To sum up I pronounce 5 words correctly and the rest incorrectly. I didn't expect to see a Russian word here xD Actually we say that word quite seldom. Anyway thx Max for a very useful lesson =) As always I'm grateful to you for your labour ^_^ Have a nice day Max)
whassup Max, thank u for the video, you always do a great job on it. I would like to ask you for more phrasal verbs videos, I think that's the most difficult for everyone, mainly phrasal verbs with "set". thank you again, huge hug from Brazil.
Since the first time I heard those words; to my ears I heard GErIT ..GOrIT instead of geddit or goddit.. I am so curious to know..is FLAP T really pronounced /d/or /r/?
(I really upset when my friend said that I pronounced those words incorrectly and insisted that the words are read as they written.. No /r/or /d/ flap T) so just : geT it..
And also this sound (flap T) is very similar to the Russian R. But it's definitely not the English R. I hear this sound everywhere, especially in the words like 'get it', 'got it', gotta, 'put in', 'put on' ...
Yes Max..I realized that..I studied and learnt about it and still couldn't get satisfying answer for myself.

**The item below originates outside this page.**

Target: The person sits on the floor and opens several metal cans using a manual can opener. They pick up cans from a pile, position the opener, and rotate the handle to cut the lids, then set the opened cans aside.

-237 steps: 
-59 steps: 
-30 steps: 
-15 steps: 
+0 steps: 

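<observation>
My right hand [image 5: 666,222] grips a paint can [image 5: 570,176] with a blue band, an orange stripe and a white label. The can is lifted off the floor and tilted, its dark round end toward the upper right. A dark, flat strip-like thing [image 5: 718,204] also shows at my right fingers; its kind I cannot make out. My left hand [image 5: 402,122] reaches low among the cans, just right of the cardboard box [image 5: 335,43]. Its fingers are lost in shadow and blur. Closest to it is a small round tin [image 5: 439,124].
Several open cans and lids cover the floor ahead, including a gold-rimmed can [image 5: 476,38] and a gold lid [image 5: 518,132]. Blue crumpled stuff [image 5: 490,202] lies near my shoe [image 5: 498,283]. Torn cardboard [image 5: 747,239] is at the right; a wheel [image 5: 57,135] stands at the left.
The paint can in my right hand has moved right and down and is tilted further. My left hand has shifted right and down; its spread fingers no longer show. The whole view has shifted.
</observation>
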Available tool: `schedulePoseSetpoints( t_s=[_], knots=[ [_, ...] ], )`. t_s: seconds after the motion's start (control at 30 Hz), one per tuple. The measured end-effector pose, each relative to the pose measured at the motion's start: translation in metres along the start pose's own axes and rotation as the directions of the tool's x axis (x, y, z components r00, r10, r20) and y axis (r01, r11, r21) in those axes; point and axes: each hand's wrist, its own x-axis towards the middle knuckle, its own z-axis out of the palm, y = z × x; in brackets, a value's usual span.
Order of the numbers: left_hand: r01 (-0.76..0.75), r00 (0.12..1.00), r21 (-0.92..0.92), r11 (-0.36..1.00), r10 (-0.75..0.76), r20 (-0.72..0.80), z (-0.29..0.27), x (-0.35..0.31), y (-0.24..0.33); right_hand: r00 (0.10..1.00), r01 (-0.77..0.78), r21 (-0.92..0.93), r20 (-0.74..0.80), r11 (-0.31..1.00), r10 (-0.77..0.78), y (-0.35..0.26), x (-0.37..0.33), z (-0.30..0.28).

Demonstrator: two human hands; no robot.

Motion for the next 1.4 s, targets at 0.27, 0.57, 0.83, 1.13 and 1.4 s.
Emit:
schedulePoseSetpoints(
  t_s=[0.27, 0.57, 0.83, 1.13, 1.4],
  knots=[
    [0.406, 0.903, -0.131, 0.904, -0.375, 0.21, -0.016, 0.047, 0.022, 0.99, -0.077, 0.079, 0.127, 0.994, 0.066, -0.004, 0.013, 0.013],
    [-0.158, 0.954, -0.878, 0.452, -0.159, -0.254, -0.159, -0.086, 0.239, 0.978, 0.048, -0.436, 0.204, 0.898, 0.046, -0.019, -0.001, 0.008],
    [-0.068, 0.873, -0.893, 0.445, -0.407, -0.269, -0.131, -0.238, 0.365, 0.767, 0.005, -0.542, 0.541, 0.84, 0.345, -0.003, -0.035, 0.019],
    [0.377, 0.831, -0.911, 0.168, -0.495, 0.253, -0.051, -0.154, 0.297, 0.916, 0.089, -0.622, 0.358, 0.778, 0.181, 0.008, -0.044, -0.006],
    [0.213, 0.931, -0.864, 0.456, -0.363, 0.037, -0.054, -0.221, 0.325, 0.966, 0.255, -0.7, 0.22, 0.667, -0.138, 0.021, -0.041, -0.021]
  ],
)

When I practice to pronounce those words myself slowly I can say as you mentioned here but when I say them fast my tongue can't help to utter slightly /r/ of the flapped T..
Hello Max..thank you for the lesson..so helpful for me.
Could you please help me to make a video for pronouncing ’’flapped T’’ especially on these words.(in BrE or AmE pronunciation.)
Get it, Got it, Shut up, At all, About it , Put it , Put it up.